**GOAL OF THE EXERCISE**
Filter out every line below that lacks "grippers", and copy the rest.

**INFORMATION PROVIDED**

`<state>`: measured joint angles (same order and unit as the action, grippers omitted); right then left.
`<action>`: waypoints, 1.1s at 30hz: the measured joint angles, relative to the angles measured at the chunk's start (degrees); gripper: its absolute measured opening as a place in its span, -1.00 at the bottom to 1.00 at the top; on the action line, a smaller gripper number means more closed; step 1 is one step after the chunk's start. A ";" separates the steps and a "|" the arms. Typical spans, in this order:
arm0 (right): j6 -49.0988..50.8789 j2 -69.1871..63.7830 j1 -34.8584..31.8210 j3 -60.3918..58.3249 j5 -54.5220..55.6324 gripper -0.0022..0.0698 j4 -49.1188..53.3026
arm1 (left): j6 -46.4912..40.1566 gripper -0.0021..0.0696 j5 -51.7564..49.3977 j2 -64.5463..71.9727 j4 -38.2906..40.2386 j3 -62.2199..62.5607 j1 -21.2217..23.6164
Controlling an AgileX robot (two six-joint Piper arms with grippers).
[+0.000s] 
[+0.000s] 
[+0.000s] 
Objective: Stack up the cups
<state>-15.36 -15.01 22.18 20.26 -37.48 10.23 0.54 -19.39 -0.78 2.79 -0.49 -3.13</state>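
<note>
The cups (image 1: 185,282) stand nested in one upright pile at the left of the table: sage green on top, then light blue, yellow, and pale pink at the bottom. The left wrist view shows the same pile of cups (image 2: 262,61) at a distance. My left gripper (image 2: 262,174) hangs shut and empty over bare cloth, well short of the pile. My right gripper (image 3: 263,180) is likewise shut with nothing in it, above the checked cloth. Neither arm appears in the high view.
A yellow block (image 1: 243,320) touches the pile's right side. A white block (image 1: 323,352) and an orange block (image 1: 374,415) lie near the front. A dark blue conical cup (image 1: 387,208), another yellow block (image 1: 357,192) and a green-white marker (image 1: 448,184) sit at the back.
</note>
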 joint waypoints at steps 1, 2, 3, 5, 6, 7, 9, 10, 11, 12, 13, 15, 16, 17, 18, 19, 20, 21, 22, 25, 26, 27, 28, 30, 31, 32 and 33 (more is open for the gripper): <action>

**THE ANSWER**
`<state>`: measured joint angles (same order and unit as the action, grippers omitted); right then left.
Controlling an AgileX robot (two six-joint Piper arms with grippers).

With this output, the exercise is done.